Sebagai sosok yang dididik untuk menjunjung integritas serta kejujuran, dengan mudah saya menjadi kagum oleh mereka-mereka yang memiliki prinsip yang sama. Salah satu sosok yang saya ‘temukan’ terakhir adalah Rm. Th. S. Sarjumunarsa, SJ melalui bukunya yang berjudul “Merenangi & Merenungi Hidup, Arus Dasar dan Arus Deras Perjalanan Hidupku”, sebuah buku kenang-kenangan untuk Pesta Ulang Tahun-nya yang ke-65.
Dilahirkan pada tanggal 21 Maret 1944, dalam kondisi terbungkus ari-ari dan sungsang, perjalanan kerohanian Rm. Sarju terbentuk dari hasil tempaan berbagai peristiwa, termasuk di dalamnya perpindahan agama dalam rangka pencarian agama baru yang lebih ramah dari pada apa yang dianut sebelumnya.

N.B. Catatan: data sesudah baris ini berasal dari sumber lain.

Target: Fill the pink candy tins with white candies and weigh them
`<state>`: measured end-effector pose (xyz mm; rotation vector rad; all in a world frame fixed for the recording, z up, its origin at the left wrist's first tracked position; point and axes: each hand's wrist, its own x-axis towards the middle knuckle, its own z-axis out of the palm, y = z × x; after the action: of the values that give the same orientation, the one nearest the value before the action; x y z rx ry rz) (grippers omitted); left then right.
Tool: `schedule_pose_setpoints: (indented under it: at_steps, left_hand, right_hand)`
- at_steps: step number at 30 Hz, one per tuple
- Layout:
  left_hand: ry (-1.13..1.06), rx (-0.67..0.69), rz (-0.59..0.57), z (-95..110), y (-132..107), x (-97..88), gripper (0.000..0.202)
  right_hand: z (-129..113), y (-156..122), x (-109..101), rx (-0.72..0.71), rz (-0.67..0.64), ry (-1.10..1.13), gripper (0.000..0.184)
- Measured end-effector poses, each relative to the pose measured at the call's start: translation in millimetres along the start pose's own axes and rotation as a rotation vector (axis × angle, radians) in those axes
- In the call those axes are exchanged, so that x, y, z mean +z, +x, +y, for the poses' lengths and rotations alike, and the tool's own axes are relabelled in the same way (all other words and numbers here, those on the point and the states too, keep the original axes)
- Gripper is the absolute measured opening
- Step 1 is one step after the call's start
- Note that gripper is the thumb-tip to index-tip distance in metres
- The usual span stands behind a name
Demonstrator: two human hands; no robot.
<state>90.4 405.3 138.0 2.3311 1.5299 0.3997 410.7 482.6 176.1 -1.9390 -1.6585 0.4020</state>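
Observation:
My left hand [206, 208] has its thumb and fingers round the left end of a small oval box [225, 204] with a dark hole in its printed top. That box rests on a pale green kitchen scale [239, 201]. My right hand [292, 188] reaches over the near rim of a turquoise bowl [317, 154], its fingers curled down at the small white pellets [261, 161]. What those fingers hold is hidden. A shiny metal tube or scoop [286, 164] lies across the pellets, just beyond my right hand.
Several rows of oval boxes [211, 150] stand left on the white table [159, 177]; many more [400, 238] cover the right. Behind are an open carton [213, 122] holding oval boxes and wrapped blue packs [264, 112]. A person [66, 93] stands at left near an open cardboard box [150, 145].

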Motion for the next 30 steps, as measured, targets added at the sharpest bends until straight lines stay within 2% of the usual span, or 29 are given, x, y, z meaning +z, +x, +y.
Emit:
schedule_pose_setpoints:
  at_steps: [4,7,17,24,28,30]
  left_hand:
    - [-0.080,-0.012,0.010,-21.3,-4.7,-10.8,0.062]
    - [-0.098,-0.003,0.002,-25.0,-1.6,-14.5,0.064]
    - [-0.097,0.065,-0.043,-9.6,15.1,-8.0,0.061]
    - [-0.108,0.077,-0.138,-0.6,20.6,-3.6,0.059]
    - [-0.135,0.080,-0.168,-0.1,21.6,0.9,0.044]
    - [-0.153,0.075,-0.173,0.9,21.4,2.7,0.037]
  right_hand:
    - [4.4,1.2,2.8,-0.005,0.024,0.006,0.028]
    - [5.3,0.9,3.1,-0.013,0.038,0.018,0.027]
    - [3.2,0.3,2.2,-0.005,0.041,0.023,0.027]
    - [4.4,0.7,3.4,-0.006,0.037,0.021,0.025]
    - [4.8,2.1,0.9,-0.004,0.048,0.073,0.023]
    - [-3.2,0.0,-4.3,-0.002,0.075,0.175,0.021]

Dalam kesederhanaan dan apa adanya beliau menceritakan dengan jujur sisi ‘kemanusiaan’ kalau mau disebut demikian yang beliau miliki sebagai seorang manusia ‘biasa’. Acapkali seorang imam dianggap ‘bukan manusia biasa’ karena darinya dituntut suatu ukuran ‘kesempurnaan’ sesuai dengan kriteria yang diinginkan oleh umatnya.
***
Selain kecerdasan yang diwariskan oleh Bapak dan Ibu, warisan orang miskin yang diturunkan kepadaku dari orang tua adalah sikap jujur. Sejak kecil aku punya kecenderungan untuk berbohong. (hal. 61)

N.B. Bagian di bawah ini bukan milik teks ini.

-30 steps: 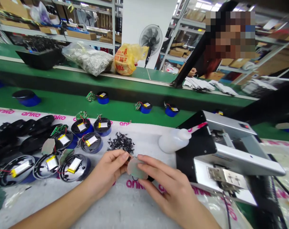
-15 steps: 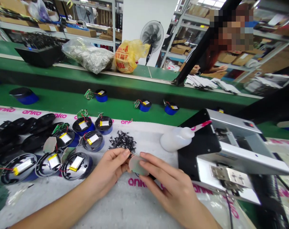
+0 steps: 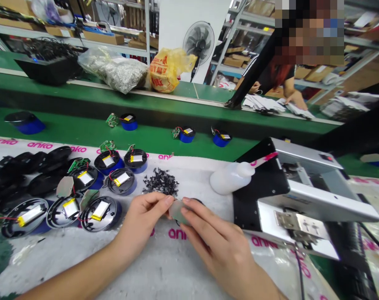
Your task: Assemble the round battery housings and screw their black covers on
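Note:
In front of me, both hands meet at a grey-faced circuit board (image 3: 176,211) with a rounded edge. My left hand (image 3: 142,221) pinches its left edge between thumb and fingers. My right hand (image 3: 220,239) grips it from the right, fingers over its face. A dark rounded edge, perhaps a housing, shows behind the right fingers; most of it is hidden. Just beyond the hands lies a pile of small black plastic pieces (image 3: 161,182). To the left, several round blue-and-black housings (image 3: 122,182) hold silver battery packs with yellow ends, boards hanging on wires.
A white bottle (image 3: 228,179) stands right of the pile, beside a silver-and-black machine (image 3: 327,187). Black covers (image 3: 51,162) are heaped at left. More housings (image 3: 186,135) sit on the green strip (image 3: 158,141) behind. Across the bench, another person's hand (image 3: 297,100) touches white sheets.
My hands stay together at the board, which now shows less of its face. The view has shifted slightly. Across the bench, the other person's hand has reached down to the white sheets.

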Demonstrator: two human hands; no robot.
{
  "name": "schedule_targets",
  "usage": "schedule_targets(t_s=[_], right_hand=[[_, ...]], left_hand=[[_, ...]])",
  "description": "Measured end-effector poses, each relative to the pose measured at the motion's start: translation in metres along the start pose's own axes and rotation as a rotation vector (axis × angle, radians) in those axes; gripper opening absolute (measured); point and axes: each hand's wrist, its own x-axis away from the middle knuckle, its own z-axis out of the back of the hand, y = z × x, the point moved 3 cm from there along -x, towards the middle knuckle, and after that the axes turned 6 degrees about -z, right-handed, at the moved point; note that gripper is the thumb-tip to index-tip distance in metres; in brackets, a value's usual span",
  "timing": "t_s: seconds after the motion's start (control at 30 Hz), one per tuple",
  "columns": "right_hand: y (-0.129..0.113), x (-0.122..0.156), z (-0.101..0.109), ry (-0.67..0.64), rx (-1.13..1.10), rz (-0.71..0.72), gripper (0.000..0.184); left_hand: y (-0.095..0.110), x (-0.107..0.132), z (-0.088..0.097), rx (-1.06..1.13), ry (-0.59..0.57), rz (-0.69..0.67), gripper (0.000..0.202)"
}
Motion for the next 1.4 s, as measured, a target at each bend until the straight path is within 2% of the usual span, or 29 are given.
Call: schedule_targets(t_s=[0.1, 0.17, 0.27, 0.3, 0.4, 0.47, 0.63, 0.7, 0.77, 0.87, 0.93, 1.0, 1.1, 1.27, 1.4], right_hand=[[0.006, -0.004, 0.004, 0.013, -0.094, -0.045, 0.043], [0.010, -0.008, 0.008, -0.025, -0.132, -0.053, 0.051], [0.013, -0.013, 0.016, -0.072, -0.194, -0.119, 0.050], [0.014, -0.014, 0.019, -0.072, -0.227, -0.164, 0.048], [0.015, -0.014, 0.025, -0.083, -0.300, -0.290, 0.049], [0.014, -0.014, 0.028, -0.102, -0.319, -0.322, 0.050], [0.012, -0.008, 0.033, -0.138, -0.296, -0.356, 0.044], [0.015, -0.004, 0.033, -0.174, -0.277, -0.412, 0.041], [0.020, 0.000, 0.032, -0.219, -0.292, -0.475, 0.038], [0.024, 0.003, 0.029, -0.287, -0.392, -0.531, 0.036], [0.025, 0.003, 0.027, -0.321, -0.465, -0.550, 0.035], [0.024, 0.002, 0.026, -0.329, -0.513, -0.574, 0.033], [0.023, 0.003, 0.025, -0.327, -0.530, -0.597, 0.030], [0.022, 0.005, 0.024, -0.287, -0.404, -0.572, 0.028], [0.024, 0.000, 0.023, -0.319, -0.451, -0.633, 0.027]], left_hand=[[0.016, 0.002, 0.001, -0.056, -0.109, -0.145, 0.025], [0.024, 0.003, 0.001, -0.105, -0.203, -0.247, 0.026], [0.023, 0.003, 0.002, -0.171, -0.278, -0.290, 0.028], [0.019, 0.002, 0.001, -0.205, -0.282, -0.281, 0.036], [0.008, -0.001, -0.008, -0.391, -0.325, -0.289, 0.080], [0.004, -0.002, -0.017, -0.515, -0.356, -0.341, 0.091], [0.007, -0.001, -0.022, -0.606, -0.364, -0.476, 0.054], [0.009, -0.001, -0.018, -0.549, -0.404, -0.438, 0.041], [0.010, 0.000, -0.014, -0.455, -0.470, -0.326, 0.034], [0.012, 0.001, -0.009, -0.325, -0.534, -0.131, 0.032], [0.012, 0.002, -0.008, -0.279, -0.555, -0.056, 0.031], [0.013, 0.004, -0.010, -0.258, -0.569, -0.028, 0.027], [0.011, 0.003, -0.014, -0.221, -0.538, -0.018, 0.007], [0.004, -0.002, -0.020, -0.180, -0.477, -0.002, 0.019], [-0.001, -0.003, -0.020, -0.105, -0.487, 0.078, 0.021]])
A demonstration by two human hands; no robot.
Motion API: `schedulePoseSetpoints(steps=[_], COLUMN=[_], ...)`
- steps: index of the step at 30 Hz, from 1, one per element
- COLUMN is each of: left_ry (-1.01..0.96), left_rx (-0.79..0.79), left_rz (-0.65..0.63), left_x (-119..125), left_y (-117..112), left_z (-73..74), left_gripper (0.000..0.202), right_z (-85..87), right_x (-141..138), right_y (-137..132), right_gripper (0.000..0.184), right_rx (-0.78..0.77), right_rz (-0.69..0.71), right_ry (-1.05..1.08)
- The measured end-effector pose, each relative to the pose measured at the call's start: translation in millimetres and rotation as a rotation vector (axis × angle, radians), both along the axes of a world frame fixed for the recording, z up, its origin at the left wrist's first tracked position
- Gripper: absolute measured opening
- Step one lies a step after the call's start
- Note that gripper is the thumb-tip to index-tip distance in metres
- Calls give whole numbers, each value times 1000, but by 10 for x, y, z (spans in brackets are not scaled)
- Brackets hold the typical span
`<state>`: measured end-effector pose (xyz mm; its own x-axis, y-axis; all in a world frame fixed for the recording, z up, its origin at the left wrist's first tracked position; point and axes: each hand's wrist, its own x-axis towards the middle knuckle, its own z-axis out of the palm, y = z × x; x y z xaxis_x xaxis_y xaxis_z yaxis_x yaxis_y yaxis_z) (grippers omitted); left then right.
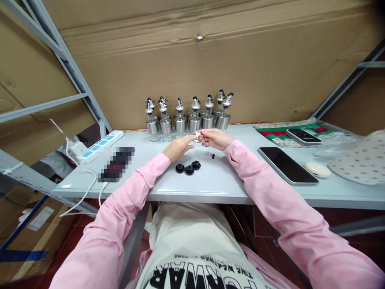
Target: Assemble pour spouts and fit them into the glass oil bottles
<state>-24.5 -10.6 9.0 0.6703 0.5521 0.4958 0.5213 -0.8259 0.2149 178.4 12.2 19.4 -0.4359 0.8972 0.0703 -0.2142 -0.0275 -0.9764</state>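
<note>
My left hand (179,147) and my right hand (217,139) meet over the middle of the table, both with fingers closed on one small white pourer piece (197,135). Its finer details are too small to make out, and fingertips cover part of it. Three round black stoppers (189,170) lie grouped in front of my left hand. Below my right hand is a tiny black plug (213,156). Beyond my hands stand several glass and steel oil bottles (180,123) with silvery pourer tops and black levers.
A white power strip (104,145) and a pixelated device (118,164) with a cable lie left. On the right are a phone (287,165), a white round case (317,169), a dotted cloth item (361,158) and a dark-faced device (303,137) on patterned fabric. Cardboard (216,68) walls the back.
</note>
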Motion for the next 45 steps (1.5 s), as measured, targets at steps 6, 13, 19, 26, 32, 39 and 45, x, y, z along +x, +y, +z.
schedulePoseSetpoints(steps=[6,13,19,26,32,39,45], left_ry=[-10,-2,-22,-244,-81,-18,22], left_rx=[36,81,56,13,-159,-314,-392], left_rz=[17,-13,-19,90,-39,-213,-279], left_x=[-1,8,32,-145,-96,84,62], left_y=[7,13,-15,4,-99,-184,-125], left_z=[-4,-25,-18,143,159,81,30], left_gripper=[31,31,30,30,13,15,11], right_z=[-5,5,32,72,74,65,59], right_x=[2,-10,-42,-61,7,7,4], right_y=[-9,-28,-70,-44,-1,-2,26], right_gripper=[20,20,21,27,22,23,24], right_rx=[-97,-90,-73,-39,-116,-89,-118], right_rz=[124,135,118,-60,-133,-130,-140], right_ry=[55,95,75,107,172,131,143])
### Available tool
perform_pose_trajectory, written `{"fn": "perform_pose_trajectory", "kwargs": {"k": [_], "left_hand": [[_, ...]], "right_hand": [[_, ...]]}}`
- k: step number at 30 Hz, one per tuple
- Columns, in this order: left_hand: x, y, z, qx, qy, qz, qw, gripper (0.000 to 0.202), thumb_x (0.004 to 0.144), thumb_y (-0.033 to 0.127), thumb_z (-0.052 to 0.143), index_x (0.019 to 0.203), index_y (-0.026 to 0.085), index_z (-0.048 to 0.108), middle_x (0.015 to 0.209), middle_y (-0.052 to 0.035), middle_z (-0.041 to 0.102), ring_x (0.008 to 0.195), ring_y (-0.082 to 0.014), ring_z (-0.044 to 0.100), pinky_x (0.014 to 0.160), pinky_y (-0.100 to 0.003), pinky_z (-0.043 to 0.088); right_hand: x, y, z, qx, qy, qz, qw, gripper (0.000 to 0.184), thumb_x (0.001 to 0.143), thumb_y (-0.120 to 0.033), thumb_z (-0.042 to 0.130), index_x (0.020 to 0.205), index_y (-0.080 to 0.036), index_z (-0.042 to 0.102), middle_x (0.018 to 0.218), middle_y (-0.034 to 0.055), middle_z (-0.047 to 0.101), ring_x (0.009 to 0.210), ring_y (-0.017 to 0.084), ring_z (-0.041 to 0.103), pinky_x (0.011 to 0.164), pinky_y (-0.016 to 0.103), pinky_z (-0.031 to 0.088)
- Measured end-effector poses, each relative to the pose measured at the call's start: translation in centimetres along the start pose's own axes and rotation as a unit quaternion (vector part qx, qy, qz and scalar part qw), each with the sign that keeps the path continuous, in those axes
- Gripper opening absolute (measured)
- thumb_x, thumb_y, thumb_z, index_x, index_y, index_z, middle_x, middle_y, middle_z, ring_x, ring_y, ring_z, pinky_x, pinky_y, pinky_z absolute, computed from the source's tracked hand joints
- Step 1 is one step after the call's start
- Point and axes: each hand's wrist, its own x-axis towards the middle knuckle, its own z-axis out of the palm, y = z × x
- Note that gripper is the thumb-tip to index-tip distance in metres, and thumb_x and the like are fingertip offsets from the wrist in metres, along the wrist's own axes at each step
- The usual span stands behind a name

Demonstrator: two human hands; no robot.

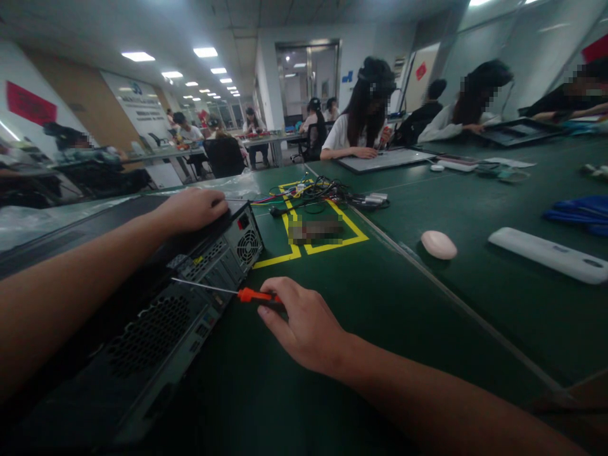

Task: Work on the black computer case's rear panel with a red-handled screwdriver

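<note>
A black desktop computer case (156,316) lies on its side on the green table (380,297), its rear panel with fan grille facing me. My left hand (192,209) rests palm-down on the case's top far edge, fingers curled over it. My right hand (304,326) grips a screwdriver (228,291) by its red-orange handle. The thin metal shaft points left, and its tip touches the rear panel near the port area.
A yellow taped square with a tangle of cables (313,190) lies beyond the case. A pink oval object (438,244) and a white bar-shaped device (546,254) sit to the right, blue cloth (579,212) farther right. Other people work at laptops (384,158) across the table.
</note>
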Motion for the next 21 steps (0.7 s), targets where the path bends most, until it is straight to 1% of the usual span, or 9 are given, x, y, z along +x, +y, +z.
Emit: {"fn": "perform_pose_trajectory", "kwargs": {"k": [5,11,15,21], "left_hand": [[0.09,-0.05,0.03,0.001,0.006,0.001,1.0,0.05,0.098,0.047,0.031,0.101,0.017,0.071,0.1,-0.0166,0.075,0.093,-0.0312,0.07,0.082,-0.041,0.05],[-0.05,0.17,-0.19,0.0,-0.004,-0.007,1.0,0.048,0.098,0.045,0.031,0.101,0.018,0.071,0.097,-0.015,0.075,0.092,-0.0303,0.069,0.08,-0.038,0.048],[-0.06,0.21,-0.23,-0.001,0.001,-0.003,1.0,0.049,0.098,0.046,0.032,0.101,0.017,0.071,0.099,-0.0163,0.075,0.092,-0.0309,0.07,0.08,-0.039,0.048],[0.02,0.11,-0.15,-0.003,-0.007,-0.001,1.0,0.051,0.099,0.046,0.03,0.104,0.016,0.072,0.101,-0.0174,0.075,0.093,-0.0314,0.069,0.082,-0.04,0.049]], "right_hand": [[-0.04,-0.02,-0.09,0.0,0.001,-0.002,1.0,0.023,0.102,-0.031,0.057,0.124,-0.024,0.058,0.106,0.0052,0.068,0.087,0.021,0.065,0.076,0.036,0.049],[-0.02,-0.09,-0.16,0.003,0.003,-0.006,1.0,0.022,0.102,-0.031,0.058,0.122,-0.023,0.058,0.104,0.0043,0.067,0.085,0.02,0.064,0.074,0.035,0.047],[-0.02,-0.14,-0.22,0.008,-0.002,-0.007,1.0,0.021,0.101,-0.031,0.058,0.121,-0.022,0.058,0.104,0.0045,0.067,0.086,0.02,0.064,0.074,0.035,0.047],[-0.05,-0.15,-0.24,0.009,-0.002,-0.007,1.0,0.021,0.101,-0.031,0.057,0.119,-0.022,0.059,0.103,0.0043,0.066,0.084,0.019,0.063,0.073,0.034,0.045]]}}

Romo Sarju menceritakan dalam bagian “Disiram Teh Panas” dalam bukunya itu, bagaimana ia melakukan kebohongan pada masa kecilnya. Ia berbohong ketika ditanyai oleh kakaknya mengenai celana pendek yang hilang. Ia mencuri celana pendek tersebut tetapi tidak mengakuinya. Dalam bagian itu juga ia menceritakan ia berbohong ketika sudah diwanti-wanti oleh ayahnya untuk tidak menerima uang dari sepasang suami istri ke mana ia diminta untuk mengirimkan sekeranjang mangga. Hukuman disiram teh panas akibat berbohong menerima uang tetapi tidak mengakuinya itu menjadi semacam rem untuk dirinya ketika ia cenderung untuk melakukan kebohongan lagi.
“Jangan lagi berbohong! Jujurlah!” Pesan etika itulah warisan dari Bapak yang aku terima dan aku pelihara sampai sekarang, kendati dalam prakteknya amat sulit aku laksanakan dengan teguh.

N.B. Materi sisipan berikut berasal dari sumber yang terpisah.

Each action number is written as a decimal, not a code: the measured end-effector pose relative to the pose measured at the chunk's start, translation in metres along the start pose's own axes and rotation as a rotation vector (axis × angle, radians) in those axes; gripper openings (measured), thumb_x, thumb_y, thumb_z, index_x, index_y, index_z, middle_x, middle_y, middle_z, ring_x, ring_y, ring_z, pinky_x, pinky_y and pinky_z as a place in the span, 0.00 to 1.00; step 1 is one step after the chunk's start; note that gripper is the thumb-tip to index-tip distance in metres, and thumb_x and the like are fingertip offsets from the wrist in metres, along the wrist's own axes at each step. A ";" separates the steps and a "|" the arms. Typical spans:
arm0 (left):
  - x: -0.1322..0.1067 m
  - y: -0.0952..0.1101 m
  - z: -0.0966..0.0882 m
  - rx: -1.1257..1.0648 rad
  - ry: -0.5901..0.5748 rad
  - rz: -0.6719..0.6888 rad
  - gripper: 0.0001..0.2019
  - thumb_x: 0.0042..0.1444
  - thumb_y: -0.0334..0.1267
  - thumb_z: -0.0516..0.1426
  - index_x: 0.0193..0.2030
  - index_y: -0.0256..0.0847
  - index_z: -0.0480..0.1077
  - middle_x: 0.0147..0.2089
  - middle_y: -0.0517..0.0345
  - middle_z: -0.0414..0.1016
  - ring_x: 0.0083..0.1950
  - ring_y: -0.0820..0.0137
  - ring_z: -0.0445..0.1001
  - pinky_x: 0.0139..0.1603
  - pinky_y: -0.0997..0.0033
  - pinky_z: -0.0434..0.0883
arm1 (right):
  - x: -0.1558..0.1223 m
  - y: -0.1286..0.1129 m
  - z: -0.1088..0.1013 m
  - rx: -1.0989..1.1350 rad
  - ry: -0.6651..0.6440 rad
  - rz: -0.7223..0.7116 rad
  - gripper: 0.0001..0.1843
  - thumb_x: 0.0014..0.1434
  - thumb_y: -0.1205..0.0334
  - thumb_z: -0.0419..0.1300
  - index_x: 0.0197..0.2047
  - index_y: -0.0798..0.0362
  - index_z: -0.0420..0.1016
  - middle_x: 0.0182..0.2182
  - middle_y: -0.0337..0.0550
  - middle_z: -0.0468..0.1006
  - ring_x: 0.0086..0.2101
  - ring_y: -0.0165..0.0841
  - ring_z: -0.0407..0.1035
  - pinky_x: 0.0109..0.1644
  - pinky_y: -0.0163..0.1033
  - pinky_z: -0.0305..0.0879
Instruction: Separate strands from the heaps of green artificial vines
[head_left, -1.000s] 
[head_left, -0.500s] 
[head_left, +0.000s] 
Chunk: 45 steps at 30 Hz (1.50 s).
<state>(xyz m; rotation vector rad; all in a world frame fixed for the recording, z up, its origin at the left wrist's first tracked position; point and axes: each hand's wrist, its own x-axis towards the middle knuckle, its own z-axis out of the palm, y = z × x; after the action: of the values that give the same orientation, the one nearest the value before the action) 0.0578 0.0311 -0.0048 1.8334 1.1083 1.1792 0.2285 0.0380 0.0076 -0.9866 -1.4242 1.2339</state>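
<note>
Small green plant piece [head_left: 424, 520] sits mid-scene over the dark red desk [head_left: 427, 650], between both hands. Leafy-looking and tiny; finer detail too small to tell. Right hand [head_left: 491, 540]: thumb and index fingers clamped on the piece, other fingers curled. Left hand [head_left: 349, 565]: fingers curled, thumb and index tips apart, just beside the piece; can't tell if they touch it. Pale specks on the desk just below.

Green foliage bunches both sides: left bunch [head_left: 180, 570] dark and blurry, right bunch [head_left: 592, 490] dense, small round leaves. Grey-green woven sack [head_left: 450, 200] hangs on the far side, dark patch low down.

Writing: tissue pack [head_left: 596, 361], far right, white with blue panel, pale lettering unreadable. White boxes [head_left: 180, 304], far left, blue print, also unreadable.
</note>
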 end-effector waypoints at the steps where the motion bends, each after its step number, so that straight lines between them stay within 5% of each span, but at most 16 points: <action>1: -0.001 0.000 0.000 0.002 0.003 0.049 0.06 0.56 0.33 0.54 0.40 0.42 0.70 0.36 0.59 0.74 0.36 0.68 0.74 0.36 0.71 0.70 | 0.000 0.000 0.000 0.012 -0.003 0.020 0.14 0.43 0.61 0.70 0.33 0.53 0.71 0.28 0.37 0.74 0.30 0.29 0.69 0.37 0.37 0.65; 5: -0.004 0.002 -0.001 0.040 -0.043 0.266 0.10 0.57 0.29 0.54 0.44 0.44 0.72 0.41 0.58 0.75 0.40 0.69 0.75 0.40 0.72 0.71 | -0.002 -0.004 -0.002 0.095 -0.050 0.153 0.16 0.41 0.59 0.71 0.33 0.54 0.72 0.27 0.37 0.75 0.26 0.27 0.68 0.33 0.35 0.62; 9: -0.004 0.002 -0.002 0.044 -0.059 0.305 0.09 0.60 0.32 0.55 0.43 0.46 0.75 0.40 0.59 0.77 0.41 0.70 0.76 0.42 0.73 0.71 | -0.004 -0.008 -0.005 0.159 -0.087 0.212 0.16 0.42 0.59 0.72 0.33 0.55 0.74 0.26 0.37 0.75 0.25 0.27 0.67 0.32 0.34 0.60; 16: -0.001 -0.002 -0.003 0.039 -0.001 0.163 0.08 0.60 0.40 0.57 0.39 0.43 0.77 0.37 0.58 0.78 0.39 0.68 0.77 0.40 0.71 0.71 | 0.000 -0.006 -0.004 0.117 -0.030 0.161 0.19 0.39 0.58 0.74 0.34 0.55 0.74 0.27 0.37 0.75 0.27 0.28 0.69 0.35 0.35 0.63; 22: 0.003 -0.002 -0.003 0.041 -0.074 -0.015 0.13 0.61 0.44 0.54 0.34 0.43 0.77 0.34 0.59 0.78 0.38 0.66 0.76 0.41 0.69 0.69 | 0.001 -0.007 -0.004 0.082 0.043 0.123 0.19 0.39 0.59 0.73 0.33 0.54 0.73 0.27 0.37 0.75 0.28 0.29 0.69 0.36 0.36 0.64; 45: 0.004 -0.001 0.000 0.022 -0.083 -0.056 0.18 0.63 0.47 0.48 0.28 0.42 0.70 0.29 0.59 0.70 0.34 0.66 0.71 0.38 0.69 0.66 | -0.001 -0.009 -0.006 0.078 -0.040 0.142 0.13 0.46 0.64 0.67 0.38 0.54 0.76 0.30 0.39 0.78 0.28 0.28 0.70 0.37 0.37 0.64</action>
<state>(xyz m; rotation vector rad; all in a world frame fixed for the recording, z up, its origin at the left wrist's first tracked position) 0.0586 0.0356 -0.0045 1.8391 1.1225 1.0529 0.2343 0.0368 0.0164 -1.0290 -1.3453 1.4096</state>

Pengalaman berbohong di masa kecil dulu ini rupanya tidak hilang begitu saja, setelah aku menjadi Katolik, bahkan menjadi Yesuit, dan kini menjadi imam dan dosen. Secara tidak sadar aku terbentuk dalam sikap tidak percaya kepada orang lain, seakan-akan ada suatu kecurigaan yang menempel dalam kalbu, bahwa orang lain yang menjadi teman sekerja dan sepelayanan tidak bisa dipercaya begitu saja. Dalam kenyataannya memang aku akui bahwa kecenderungan berbohong itu menjalar tidak hanya pada orang yang berada dalam keadaan terpojok dan termarjinalisasi. Tendensi dan potensi berbohong ternyata terjadi juga pada orang-orang yang kuhormati. (hal. 63 – 64)
***
Sepenggal kisah dalam buku tersebut yang diberi sub judul Nyanyian “Ndherek Dewi Marijah” yang Romantis, menunjukkan sisi kejujuran lain dari Romo Sarju. Saya berpendapat kalau hal ini tidak berpengaruh banyak dalam hidupnya, tentu tidak akan dimasukkannya ke dalam kisah hidup beliau. Cerita yang saya maksudkan adalah kisah ketertarikannya pada seorang anak putri ketika mengikuti pelajaran agama Katolik (katekumenat).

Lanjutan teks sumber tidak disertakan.